Las empresas y las instituciones deben tener metas ambiciosas y alcanzables, estudiar cómo ubicarse en una situación mejor que la actual, con ventajas sobre el entorno. Luego deberán escoger el camino más apropiado, el equipaje necesario y lo más importante, desarrollar las competencias necesarias para sortear con éxito esa aventura.

Una buena estructura de gobierno corporativo debe promover estos debates y para tal fin la comunicación socios, junta directiva y equipo de gerencia debe enfocarse en las mismas metas. El éxito de una institución dependerá de su capacidad de lograr consensos luego de debates profundos.

¿Puede una empresa tener metas consistentes a largo plazo y lograr alineación en sus órganos de gobierno, cuando como usted dice, cada 4 años se cambia la composición de todos los órganos de gobierno?

Recordemos que el proyecto más importante hoy de EPM, HIDROHITUANGO, no fue fruto de la estratégia de EPM, sino de la presión del gobernador de la época: estaba empeñado en hacer el proyecto con o sin EPM.

El Código de Buen Gobierno de EPM es un modelo a nivel nacional. Desafortunadamente es un decálogo de buenos propósitos: se promoverá, se buscará, se tratará, pero ninguna de sus normas es de forzoso cumplimiento, así que un alcalde con “intereses especiales” puede burlar todo el Código.

La estabilidad económica del país se debe en gran medida al Banco de la Republica. Sus políticas son a largo plazo y el mandatario de turno no las puede intervenir por una razón muy sencilla, porque la junta directiva no depende de él: “La Junta Directiva del Banco de la República está conformada por siete miembros con un voto cada uno: el Ministro de Hacienda y Crédito Público, cinco miembros de dedicación exclusiva y el Gerente General del Banco nombrado por los anteriores. Los miembros de dedicación exclusiva y el Gerente General tienen períodos fijos de cuatro años, prorrogables dos veces, con lo cual pueden permanecer hasta doce (12) años en el cargo. Dos de los cinco miembros de dedicación exclusiva son reemplazados por el Presidente de la República cada cuatro años, una vez transcurrida la mitad del período presidencial.” Esta norma está plasmada en los estatutos y es de forzoso cumplimiento.
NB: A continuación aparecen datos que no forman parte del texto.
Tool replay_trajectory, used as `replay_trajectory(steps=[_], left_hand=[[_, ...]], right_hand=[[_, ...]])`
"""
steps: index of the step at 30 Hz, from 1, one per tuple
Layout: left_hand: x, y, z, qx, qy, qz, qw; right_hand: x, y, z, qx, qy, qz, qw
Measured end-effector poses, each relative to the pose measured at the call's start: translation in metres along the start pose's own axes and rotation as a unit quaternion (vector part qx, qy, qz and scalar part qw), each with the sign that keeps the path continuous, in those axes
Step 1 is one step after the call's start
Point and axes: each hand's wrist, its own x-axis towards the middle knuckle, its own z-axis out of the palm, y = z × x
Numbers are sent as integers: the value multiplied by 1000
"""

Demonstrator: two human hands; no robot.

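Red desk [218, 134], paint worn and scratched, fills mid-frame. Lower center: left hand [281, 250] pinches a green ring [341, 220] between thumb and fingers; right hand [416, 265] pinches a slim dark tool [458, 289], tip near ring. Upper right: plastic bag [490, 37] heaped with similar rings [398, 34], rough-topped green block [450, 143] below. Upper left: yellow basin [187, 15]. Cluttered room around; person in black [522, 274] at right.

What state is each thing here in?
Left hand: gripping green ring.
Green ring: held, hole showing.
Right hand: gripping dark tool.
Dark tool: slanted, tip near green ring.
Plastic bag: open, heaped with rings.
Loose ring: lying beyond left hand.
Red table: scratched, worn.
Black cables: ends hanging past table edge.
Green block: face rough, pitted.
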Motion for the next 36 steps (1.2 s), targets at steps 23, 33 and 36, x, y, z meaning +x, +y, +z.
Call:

El Departamento de Caldas nos tomó la delantera. En el 2018 preocupados por la politiquería en la Industria Licorera de Caldas, la Asamblea aprobó la modificación de sus estatutos: rebajó la composición de la junta directiva de 6 a 5 miembros: el Gobernador o su delegado, más 4 miembros elegidos por éste, que no pueden ser servidores públicos. Dos los elige al comenzar su periodo de gobernador y los otros dos sólo los podrá cambiar transcurridos dos años de su mandato.

Señor alcalde, muchos medellinenses respaldamos su inquietud, blindemos a las EPM y otras empresas importantes del municipio de las ambiciones desmedidas de algunos políticos. Mientras más pronto mejor.